Only the words of the entries are wanted, repeated exactly and without images.

+++

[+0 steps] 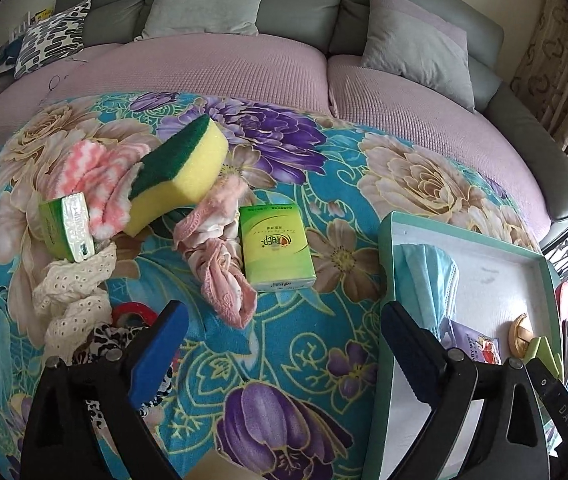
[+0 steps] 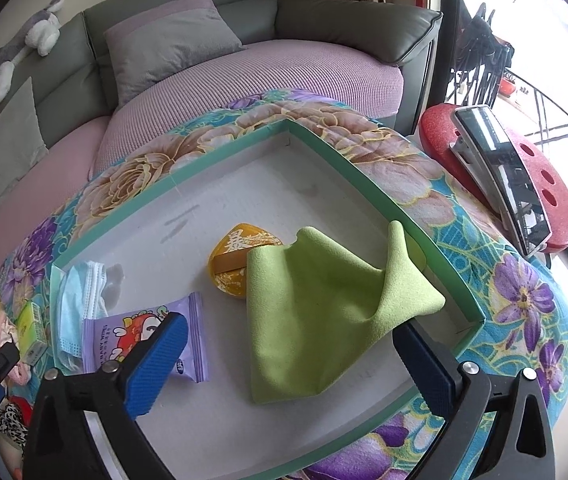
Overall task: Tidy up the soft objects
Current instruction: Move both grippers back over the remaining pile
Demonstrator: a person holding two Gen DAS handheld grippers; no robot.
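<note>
cloth (image 2: 324, 312) slumps on tray (image 2: 219, 160) wall; both grippers (image 1: 284, 344) (image 2: 288, 356) gape, empty. risk: cloth snags right finger, drags out.

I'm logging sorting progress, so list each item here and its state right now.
left gripper: open, empty
right gripper: open, empty
tray: partly filled
green cloth: rumpled, in tray
face masks: in tray
purple packet: flat, in tray
sponge: tilted on clutter
green tissue pack: flat on blanket
pink cloth: crumpled on blanket
</note>
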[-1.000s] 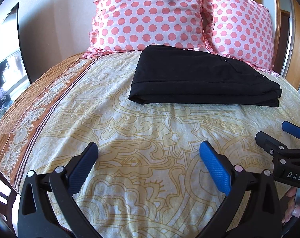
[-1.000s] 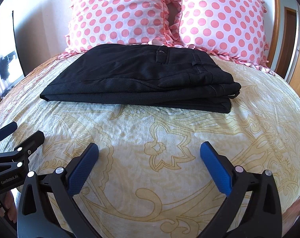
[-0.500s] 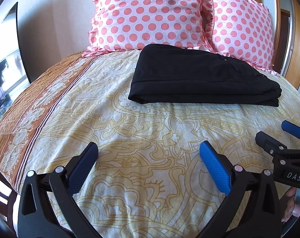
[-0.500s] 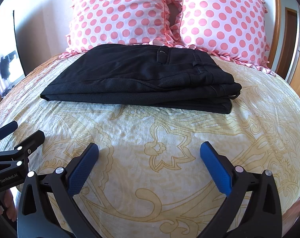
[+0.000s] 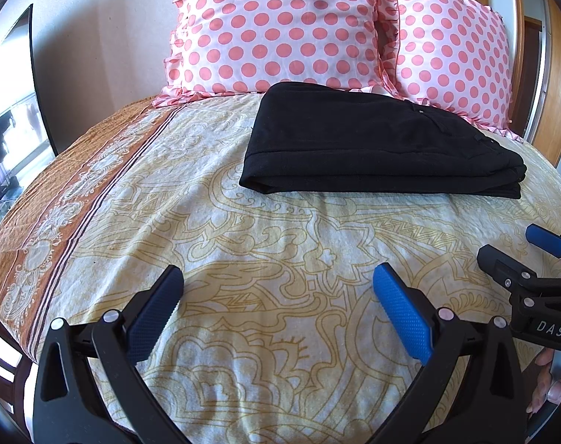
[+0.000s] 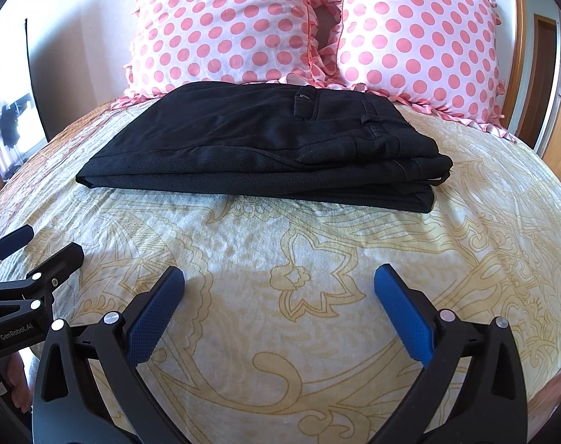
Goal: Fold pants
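Black pants, lying as a flat layered rectangle on the patterned bedspread, well ahead of both sets of fingers and touching neither. Left gripper: fingers apart, empty, above bare bedspread. Right gripper: fingers apart, empty, likewise clear of the cloth. Beyond the pants, two pink polka-dot pillows. The folding appears complete or at its last step; whether the stacked edges nearest the right fingers lie flush is hard to judge. Any further fold would call for both grippers reaching forward to pinch one short end.
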Demonstrator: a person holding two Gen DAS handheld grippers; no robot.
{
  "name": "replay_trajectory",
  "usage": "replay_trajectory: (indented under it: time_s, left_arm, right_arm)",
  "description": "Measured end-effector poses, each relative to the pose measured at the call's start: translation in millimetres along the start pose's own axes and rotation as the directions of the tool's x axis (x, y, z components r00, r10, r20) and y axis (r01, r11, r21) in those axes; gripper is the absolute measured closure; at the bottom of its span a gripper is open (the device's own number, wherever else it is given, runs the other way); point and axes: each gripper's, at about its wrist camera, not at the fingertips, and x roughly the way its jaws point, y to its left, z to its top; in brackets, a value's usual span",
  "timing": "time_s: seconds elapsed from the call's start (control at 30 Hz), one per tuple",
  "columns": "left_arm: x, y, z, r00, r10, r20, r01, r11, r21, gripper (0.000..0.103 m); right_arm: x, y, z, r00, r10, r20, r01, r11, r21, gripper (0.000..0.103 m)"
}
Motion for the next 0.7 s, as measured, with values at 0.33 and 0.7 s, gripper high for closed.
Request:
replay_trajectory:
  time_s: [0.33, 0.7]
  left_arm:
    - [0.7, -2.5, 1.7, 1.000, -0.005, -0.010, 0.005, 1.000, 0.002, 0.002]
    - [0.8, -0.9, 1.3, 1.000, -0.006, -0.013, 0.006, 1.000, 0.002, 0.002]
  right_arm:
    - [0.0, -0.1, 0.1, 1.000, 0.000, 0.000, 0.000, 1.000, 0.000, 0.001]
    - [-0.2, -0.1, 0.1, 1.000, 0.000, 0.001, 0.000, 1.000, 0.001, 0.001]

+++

Response:
[+0 steps] 
[+0 steps] 
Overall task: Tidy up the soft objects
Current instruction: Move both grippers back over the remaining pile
Demonstrator: a person holding two Gen DAS handheld grippers; no robot.
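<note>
cloth (image 2: 324, 312) slumps on tray (image 2: 219, 160) wall; both grippers (image 1: 284, 344) (image 2: 288, 356) gape, empty. risk: cloth snags right finger, drags out.

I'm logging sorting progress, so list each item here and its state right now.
left gripper: open, empty
right gripper: open, empty
tray: partly filled
green cloth: rumpled, in tray
face masks: in tray
purple packet: flat, in tray
sponge: tilted on clutter
green tissue pack: flat on blanket
pink cloth: crumpled on blanket
</note>
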[-1.000s] 
[-1.000s] 
[-0.500s] 
[-0.500s] 
[+0.000s] 
[+0.000s] 
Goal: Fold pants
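Black pants, lying as a flat layered rectangle on the patterned bedspread, well ahead of both sets of fingers and touching neither. Left gripper: fingers apart, empty, above bare bedspread. Right gripper: fingers apart, empty, likewise clear of the cloth. Beyond the pants, two pink polka-dot pillows. The folding appears complete or at its last step; whether the stacked edges nearest the right fingers lie flush is hard to judge. Any further fold would call for both grippers reaching forward to pinch one short end.
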Demonstrator: a person holding two Gen DAS handheld grippers; no robot.
{
  "name": "replay_trajectory",
  "usage": "replay_trajectory: (indented under it: time_s, left_arm, right_arm)",
  "description": "Measured end-effector poses, each relative to the pose measured at the call's start: translation in millimetres along the start pose's own axes and rotation as the directions of the tool's x axis (x, y, z components r00, r10, r20) and y axis (r01, r11, r21) in those axes; gripper is the absolute measured closure; at the bottom of its span a gripper is open (the device's own number, wherever else it is given, runs the other way); point and axes: each gripper's, at about its wrist camera, not at the fingertips, and x roughly the way its jaws point, y to its left, z to its top; in brackets, a value's usual span",
  "timing": "time_s: seconds elapsed from the call's start (control at 30 Hz), one per tuple",
  "columns": "left_arm: x, y, z, r00, r10, r20, r01, r11, r21, gripper (0.000..0.103 m); right_arm: x, y, z, r00, r10, r20, r01, r11, r21, gripper (0.000..0.103 m)"
}
Motion for the next 0.7 s, as measured, with values at 0.33 and 0.7 s, gripper high for closed.
Request:
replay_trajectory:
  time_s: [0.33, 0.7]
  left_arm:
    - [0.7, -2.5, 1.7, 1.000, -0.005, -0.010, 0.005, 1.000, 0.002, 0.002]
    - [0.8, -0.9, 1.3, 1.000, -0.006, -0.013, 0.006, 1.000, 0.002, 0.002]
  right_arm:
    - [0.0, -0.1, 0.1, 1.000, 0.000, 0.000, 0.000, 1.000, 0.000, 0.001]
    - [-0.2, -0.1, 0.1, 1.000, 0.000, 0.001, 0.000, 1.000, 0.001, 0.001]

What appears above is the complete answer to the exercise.